Again and again he is hitting me and each blow from his hand is feeling on my skin like the flat side of machete. I am trying to scream, but he is knocking the air from my chest and then slapping my mouth. I am tasting blood.

Agu, the speaker here and the novel’s narrator, is an instantly compelling character. One can’t help but to ache for a boy whose ingenuousness is no match for war’s brutalities. When Agu’s village is raided at the start of the novel, for instance, he has two choices: to die, or to join the invading guerrilla unit. Confused and afraid, he opts to become a soldier, and this is but the start of countless harrowing confrontations with the horrors of war. Although Agu learns to torture and kill, and he himself is beaten and raped, he somehow never loses the trusting simplicity with which he views the world. Rather, Agu is lost — trapped in a time of cruelty that he cannot comprehend — and all we want to do is to save him.

Agu, whose age is never revealed, occupies a fragile space between boyhood and manhood — an ambiguity that brings the pain of his story to life. After he is forced to kill a man for the first time, Agu’s anguish is strong:

I am vomiting everywhere. I cannot be stopping myself. Commandant is saying it is like falling in love, but I am not knowing what this is meaning. I am feeling hammer knocking in my head and chest … Is this like falling in love?

Iweala’s presentation of the story through Agu’s voice and description is poignant. The author masterfully renders the pained confusion of a boy too young to know romantic love, yet old enough to know death at its most gruesome. Agu speaks with innocence, a dazed, dismayed kind that hurts more and more with each passing horror. His voice, that of a terrified and disoriented child, is a powerfully effective contrast to the madness of man-against-man conflict.
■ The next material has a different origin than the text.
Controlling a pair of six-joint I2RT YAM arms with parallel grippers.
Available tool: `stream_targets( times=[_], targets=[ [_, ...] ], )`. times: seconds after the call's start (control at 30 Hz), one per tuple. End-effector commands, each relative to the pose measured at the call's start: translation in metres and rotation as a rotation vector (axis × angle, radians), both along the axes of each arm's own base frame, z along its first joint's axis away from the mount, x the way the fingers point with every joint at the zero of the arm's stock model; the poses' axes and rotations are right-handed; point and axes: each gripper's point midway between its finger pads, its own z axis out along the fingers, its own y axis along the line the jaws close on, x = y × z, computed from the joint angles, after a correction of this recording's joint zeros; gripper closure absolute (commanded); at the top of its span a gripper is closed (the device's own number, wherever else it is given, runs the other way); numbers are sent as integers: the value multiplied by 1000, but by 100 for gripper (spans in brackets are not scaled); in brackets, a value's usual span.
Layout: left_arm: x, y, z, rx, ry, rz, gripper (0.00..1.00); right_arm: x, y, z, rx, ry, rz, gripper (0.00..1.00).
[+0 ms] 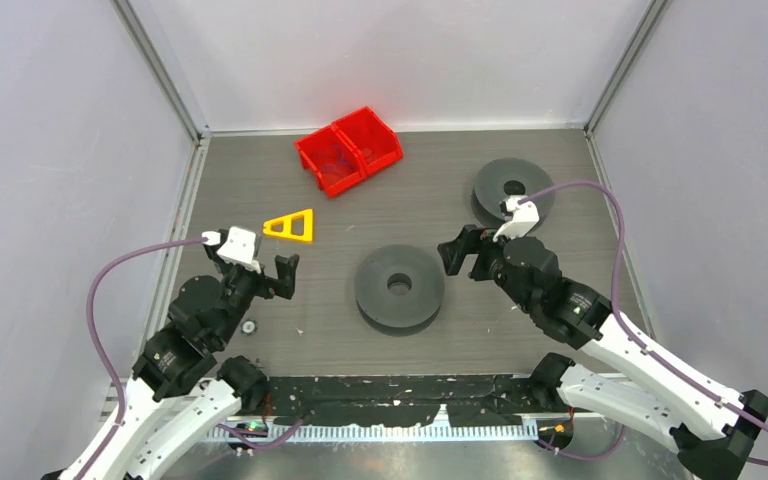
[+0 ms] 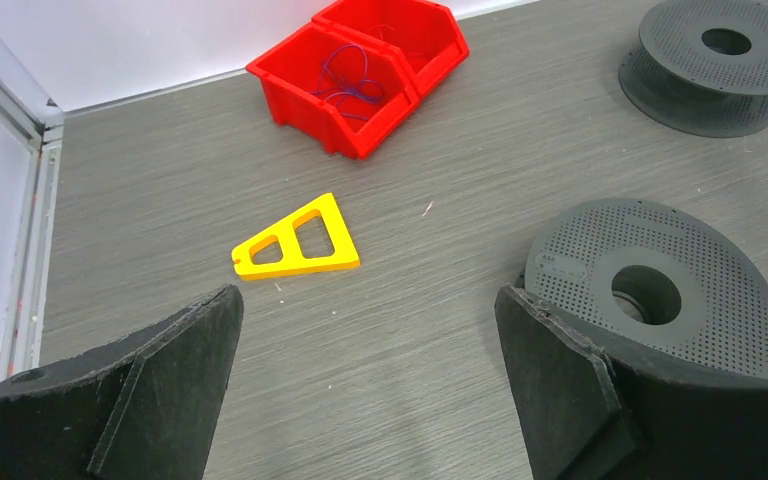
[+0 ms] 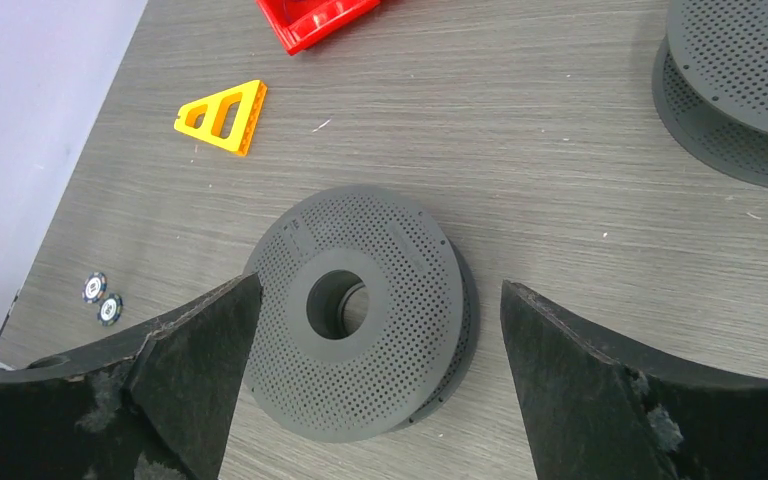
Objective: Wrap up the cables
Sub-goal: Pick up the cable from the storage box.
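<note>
Hanging over the left side of the table (image 1: 260,180), the left gripper (image 1: 265,272) had its jaws spread wide with nothing between them. Just ahead of it lay a yellow triangle (image 1: 290,228). Beyond that, farther off and to the gripper's right near the back wall, sat the red bins (image 1: 315,172). They held the cables (image 2: 345,80), a loose tangle of thin wire loops with no clear long axis. None of it looked wound yet. In the middle a dark spool (image 1: 375,285) lay flat. The right gripper (image 1: 465,250) hovered by that spool's right rim, also wide open and empty. A second spool (image 1: 538,195) lay behind it. Both grippers stood well apart from the bins, but the left one faced them more squarely. I judged it the better arm to reach in from above.
</note>
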Motion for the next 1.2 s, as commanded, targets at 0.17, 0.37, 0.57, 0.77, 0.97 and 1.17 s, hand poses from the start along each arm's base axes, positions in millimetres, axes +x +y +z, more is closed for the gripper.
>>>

Iweala again showcases his knack for contrasts in the tension between Agu’s longing for childhood despite the necessity of adulthood. This conflict becomes even more heart-wrenching with Agu’s frequent reminiscences of pre-war days. Before becoming a soldier, Agu was a precocious child, a boy who loved to learn, who dreamed of being a doctor or an engineer. Those were the days when he still had a mother, a father, and a sister — those were the days when life was about family and dreams.

Those were also the days when faith was a simple thing. Agu can remember his mother’s religious devotion and spiritual guidance, but after seeing war in all its cruelty, can he believe in anything anymore?

I am always thinking Confession and Forgiveness and Resurrection, I am not knowing what all this word is meaning. I am remembering sound of people coughing and screaming, and the smell of going to toilet and dead body everywhere. That is the only thing that I am knowing.

But if Agu finds humanity at its lowest point, he also finds solace in a different sort of faith, offered by true friendship. Agu befriends Strika, a youth as adrift as himself, and the two offer each other an unmatchable understanding of pain — the only kindness to be seen as they wander from village to village, fighting and killing, and the only indication to Agu that a brighter life will come. For Agu may have been too young to fall in love, but he found love in another form: he found friendship. He saw the darkest corners of mankind, but he lived — and he loved.